→ **WHAT YOU WILL DO**:
Throughout the listing that follows, find each line with the word "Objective" and copy it.

→ **DATA**:
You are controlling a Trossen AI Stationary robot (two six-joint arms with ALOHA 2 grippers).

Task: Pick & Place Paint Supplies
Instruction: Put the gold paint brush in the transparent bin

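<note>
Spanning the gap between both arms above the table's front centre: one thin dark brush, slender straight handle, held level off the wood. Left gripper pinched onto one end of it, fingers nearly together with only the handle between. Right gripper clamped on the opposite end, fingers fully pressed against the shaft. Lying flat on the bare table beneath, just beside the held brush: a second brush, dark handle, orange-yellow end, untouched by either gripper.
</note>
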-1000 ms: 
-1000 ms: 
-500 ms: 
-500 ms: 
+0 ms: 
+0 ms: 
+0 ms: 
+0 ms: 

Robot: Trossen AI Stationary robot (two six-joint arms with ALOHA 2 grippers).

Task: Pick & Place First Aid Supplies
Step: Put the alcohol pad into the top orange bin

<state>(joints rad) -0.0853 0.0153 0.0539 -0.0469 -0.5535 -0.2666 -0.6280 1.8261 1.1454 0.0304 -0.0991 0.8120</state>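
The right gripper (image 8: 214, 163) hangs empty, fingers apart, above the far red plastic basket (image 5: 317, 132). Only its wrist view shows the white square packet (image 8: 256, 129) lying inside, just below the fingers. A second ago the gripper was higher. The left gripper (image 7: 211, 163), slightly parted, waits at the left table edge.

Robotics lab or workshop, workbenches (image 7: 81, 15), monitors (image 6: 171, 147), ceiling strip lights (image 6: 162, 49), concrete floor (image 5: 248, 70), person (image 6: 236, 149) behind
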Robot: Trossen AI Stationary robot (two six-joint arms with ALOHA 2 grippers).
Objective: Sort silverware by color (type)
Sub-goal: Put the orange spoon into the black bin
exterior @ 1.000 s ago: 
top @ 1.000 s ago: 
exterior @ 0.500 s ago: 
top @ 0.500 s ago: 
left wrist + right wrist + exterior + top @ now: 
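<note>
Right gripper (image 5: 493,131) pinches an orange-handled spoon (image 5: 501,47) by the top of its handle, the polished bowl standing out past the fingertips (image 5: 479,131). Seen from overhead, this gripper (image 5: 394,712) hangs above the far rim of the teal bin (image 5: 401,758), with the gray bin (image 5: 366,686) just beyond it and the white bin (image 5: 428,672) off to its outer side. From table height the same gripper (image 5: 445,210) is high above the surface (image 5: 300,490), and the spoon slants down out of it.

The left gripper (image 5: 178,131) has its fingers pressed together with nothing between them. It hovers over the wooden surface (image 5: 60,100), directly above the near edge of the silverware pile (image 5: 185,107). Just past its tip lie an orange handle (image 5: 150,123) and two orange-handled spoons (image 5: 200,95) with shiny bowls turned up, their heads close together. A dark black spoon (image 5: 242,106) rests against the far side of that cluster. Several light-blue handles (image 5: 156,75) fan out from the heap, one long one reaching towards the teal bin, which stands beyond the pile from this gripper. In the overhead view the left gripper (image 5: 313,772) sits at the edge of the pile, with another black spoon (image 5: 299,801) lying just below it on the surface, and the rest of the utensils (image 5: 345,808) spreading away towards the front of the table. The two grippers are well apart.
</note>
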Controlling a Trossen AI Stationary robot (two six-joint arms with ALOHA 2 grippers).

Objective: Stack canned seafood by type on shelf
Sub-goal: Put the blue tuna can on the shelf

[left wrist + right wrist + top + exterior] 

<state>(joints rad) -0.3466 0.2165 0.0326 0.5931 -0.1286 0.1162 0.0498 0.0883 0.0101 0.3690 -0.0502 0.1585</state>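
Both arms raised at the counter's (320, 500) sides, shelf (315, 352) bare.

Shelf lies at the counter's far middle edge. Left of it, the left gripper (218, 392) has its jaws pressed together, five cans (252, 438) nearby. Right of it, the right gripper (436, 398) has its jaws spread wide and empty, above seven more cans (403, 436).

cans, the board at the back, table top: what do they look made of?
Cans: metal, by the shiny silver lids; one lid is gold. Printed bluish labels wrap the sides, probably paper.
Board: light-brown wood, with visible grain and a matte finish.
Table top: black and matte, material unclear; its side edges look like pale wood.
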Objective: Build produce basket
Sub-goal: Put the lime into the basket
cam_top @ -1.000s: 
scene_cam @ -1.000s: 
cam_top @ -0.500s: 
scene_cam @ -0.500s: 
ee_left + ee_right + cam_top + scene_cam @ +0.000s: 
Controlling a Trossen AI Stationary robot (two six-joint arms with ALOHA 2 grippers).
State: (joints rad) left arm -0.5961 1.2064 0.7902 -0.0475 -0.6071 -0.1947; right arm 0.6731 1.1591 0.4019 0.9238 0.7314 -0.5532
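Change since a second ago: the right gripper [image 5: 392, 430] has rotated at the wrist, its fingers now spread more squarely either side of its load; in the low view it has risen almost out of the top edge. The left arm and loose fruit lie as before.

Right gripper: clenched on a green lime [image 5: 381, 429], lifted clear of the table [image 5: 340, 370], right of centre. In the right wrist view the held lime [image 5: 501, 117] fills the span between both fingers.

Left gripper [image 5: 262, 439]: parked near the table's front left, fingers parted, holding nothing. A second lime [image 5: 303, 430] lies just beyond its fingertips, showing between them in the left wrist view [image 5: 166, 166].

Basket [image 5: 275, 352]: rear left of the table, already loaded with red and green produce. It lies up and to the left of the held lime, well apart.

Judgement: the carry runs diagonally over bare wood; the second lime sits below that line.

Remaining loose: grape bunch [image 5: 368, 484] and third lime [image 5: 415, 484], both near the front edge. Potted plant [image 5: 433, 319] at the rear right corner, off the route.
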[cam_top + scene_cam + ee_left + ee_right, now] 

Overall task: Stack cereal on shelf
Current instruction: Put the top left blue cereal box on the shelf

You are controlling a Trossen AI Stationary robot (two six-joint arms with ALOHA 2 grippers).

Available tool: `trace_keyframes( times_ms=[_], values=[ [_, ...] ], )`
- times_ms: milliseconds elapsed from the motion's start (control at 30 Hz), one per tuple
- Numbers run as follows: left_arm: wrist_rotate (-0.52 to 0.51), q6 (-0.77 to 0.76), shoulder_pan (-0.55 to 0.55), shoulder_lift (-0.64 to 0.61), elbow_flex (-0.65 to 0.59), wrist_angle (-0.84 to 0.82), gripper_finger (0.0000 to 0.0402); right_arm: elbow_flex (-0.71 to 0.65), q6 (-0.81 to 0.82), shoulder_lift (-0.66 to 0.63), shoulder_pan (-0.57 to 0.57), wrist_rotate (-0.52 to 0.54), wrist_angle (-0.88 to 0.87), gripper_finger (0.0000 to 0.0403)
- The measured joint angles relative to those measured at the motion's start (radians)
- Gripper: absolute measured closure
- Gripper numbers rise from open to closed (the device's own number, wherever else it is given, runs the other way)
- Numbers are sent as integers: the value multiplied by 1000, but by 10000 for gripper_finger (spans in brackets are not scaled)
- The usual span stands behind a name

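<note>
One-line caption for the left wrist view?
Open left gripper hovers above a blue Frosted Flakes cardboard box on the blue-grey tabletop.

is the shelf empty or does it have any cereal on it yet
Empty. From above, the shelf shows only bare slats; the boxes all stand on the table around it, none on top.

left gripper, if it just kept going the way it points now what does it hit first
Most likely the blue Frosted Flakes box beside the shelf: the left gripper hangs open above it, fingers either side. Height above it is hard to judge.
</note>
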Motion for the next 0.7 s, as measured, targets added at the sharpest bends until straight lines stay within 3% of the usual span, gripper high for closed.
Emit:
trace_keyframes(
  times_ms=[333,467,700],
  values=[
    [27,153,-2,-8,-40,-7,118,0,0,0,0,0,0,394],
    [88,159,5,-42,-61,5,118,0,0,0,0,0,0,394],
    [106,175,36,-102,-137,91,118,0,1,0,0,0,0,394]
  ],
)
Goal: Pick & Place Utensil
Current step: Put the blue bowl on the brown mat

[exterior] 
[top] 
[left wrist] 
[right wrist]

→ **FINISHED TASK**:
Objective: Sort silverware by color (type)
Objective: Stack canned seafood by type on shelf
Objective: Build produce basket

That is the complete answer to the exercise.